The study highlights several key takeaways that underline the impact of ZKLoRA:
- The protocol validates LoRA modules in just 1-2 seconds, even models with billions of parameters, ensuring real-time performance.
- ZKLoRA scales well with the number of LoRA modules, keeping proof generation and validation times manageable.
- By combining cryptographic techniques such as zero-knowledge proofs and discrete privacy, ZKLoRA ensures the security of LoRA's proprietary updates and underlying models.
- The protocol enables trust-driven collaboration across geographically distributed teams without compromising the integrity of data or intellectual property.
- With minimal computational overhead, ZKLoRA is suitable for frequent compatibility checks, multi-adapter scenarios, and contract-based training pipelines.
In conclusion, Bagel has revolutionized the development of augmented AI through its new platform, Bakery, and the ZKLoRA protocol. They have faced significant challenges in optimizing LLMs, such as ensuring LoRA updates safely and efficiently while preserving intellectual property. Bagel also provided a strong framework for trust-driven collaboration. Bakery allows open source contributors to successfully monetize their work. At the same time, ZKLoRA uses advanced cryptographic techniques such as zero-knowledge proofs and unique privacy to ensure safe and scalable compatibility testing. With validation times as short as 1–2 seconds per module, even for multi-billion parameter models, ZKLoRA exhibits remarkable efficiency and makes it a viable solution for real-world applications. Finally, Bakery is the first product to use the Bagel model architecture. This architecture represents a prototype that may be used in future products developed by the Bagel team and other companies aiming to innovate in the open source AI space.
Sources:
Thanks to the Bagel AI team for the thought leadership/Resources for this article. The Bagel AI team supported us on this content/article.

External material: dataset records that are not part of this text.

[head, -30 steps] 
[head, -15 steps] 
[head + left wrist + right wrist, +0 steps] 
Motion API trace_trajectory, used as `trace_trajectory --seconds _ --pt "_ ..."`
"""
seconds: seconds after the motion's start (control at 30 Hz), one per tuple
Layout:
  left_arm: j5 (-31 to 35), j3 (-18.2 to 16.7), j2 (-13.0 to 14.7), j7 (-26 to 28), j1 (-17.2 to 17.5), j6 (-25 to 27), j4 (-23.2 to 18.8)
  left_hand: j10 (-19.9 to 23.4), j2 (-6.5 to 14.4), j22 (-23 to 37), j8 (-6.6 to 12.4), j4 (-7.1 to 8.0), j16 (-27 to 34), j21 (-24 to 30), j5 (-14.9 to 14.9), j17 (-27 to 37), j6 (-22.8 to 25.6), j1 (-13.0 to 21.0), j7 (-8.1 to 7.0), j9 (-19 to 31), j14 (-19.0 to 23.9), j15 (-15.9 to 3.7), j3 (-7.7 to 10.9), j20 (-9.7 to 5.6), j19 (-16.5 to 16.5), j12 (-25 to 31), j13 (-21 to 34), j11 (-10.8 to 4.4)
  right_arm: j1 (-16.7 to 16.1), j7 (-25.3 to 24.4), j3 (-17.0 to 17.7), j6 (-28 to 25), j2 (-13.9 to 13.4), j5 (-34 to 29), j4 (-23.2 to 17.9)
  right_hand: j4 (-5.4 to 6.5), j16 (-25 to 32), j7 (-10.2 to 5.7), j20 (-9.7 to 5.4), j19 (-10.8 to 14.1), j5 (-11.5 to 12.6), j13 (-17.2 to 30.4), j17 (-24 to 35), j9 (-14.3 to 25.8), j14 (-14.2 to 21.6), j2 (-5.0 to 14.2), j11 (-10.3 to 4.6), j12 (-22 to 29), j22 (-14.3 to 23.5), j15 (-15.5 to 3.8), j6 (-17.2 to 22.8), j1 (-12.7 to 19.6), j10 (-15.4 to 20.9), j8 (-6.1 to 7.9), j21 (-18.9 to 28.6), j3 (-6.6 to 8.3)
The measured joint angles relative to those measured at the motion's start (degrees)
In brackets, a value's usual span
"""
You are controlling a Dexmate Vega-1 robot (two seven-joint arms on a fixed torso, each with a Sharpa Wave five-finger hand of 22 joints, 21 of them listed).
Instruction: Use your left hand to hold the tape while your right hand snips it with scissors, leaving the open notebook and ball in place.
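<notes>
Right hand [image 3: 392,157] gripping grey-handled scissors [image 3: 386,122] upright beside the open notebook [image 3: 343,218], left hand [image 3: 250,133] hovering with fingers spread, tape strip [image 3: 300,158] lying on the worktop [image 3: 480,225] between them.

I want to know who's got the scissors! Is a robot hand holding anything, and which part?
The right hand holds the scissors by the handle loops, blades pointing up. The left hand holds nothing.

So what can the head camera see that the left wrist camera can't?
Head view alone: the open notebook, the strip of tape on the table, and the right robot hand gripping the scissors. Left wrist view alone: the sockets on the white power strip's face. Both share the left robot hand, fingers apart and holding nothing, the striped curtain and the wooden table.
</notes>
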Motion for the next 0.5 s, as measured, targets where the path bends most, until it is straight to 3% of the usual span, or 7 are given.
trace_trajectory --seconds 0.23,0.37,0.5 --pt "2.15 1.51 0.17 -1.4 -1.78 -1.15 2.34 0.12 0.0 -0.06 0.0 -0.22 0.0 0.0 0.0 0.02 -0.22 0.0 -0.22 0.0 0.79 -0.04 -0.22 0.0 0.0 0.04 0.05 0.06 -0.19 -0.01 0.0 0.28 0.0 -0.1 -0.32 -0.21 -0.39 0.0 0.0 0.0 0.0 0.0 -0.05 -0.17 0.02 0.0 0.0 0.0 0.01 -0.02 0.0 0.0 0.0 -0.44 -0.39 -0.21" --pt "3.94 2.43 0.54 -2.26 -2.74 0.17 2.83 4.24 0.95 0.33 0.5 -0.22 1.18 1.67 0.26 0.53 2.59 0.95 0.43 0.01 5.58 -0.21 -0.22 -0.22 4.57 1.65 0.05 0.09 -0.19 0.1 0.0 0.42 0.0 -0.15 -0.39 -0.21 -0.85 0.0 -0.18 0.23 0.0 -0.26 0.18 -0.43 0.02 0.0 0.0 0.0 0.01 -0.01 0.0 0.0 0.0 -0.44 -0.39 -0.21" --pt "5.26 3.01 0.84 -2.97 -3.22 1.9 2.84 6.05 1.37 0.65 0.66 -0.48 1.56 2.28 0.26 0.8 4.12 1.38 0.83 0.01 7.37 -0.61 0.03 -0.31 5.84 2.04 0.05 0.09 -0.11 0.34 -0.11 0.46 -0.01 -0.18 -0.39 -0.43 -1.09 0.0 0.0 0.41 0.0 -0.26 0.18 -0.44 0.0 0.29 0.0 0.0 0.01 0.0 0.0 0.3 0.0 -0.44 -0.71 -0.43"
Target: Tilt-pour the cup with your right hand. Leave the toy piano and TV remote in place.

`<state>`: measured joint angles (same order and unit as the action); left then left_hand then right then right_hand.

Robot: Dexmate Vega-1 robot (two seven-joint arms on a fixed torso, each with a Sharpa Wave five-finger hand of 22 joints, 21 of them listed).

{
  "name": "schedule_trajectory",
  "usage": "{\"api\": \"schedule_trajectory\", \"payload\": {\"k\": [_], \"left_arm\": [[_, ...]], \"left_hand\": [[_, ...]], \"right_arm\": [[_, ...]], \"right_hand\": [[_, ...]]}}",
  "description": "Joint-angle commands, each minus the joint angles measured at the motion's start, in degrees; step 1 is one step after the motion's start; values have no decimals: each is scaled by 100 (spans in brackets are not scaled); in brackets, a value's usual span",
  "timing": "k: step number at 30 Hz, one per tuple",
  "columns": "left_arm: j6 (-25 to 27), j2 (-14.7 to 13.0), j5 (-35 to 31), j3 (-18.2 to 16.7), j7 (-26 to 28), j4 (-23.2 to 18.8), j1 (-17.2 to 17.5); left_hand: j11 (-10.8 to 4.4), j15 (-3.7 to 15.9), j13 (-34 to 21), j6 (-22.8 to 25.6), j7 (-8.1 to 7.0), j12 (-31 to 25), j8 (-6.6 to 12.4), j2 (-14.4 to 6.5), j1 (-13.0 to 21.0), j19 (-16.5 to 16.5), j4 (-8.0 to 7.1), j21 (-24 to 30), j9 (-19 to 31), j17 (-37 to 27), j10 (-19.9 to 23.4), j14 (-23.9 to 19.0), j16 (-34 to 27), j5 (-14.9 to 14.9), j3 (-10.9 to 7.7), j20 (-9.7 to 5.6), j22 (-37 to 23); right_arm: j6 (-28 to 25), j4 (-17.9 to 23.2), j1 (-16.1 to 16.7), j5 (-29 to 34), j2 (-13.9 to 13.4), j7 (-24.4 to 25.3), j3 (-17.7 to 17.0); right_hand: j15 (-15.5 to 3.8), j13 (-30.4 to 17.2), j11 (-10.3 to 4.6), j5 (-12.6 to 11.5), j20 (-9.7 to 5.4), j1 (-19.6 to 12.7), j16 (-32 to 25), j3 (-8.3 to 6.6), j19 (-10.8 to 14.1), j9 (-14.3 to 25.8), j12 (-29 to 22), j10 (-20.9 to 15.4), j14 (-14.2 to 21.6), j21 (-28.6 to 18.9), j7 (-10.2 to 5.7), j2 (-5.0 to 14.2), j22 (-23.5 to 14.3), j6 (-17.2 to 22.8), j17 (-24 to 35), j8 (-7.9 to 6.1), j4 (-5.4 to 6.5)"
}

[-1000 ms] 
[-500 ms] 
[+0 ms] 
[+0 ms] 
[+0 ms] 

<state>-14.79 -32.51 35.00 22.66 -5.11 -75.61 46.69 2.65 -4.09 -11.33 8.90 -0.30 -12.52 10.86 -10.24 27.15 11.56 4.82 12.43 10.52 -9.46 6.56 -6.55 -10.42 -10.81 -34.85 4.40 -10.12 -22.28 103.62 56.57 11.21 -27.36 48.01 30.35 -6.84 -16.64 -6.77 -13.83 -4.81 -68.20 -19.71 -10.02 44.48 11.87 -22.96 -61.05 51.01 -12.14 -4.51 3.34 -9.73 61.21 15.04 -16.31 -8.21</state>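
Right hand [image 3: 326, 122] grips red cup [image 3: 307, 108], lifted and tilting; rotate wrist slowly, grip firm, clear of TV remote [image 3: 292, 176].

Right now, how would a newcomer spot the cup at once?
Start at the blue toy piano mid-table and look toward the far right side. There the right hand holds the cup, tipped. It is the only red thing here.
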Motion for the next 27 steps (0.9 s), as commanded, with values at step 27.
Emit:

Asif Razzaq is the CEO of Marktechpost Media Inc. As a visionary entrepreneur and engineer, Asif is committed to harnessing the power of Artificial Intelligence for the benefit of society. His latest endeavor is the launch of Artificial Intelligence Media Platform, Marktechpost, which stands out for its extensive coverage of machine learning and deep learning stories that sound technically sound and easily understood by a wide audience. The platform boasts of more than 2 million monthly views, which shows its popularity among viewers.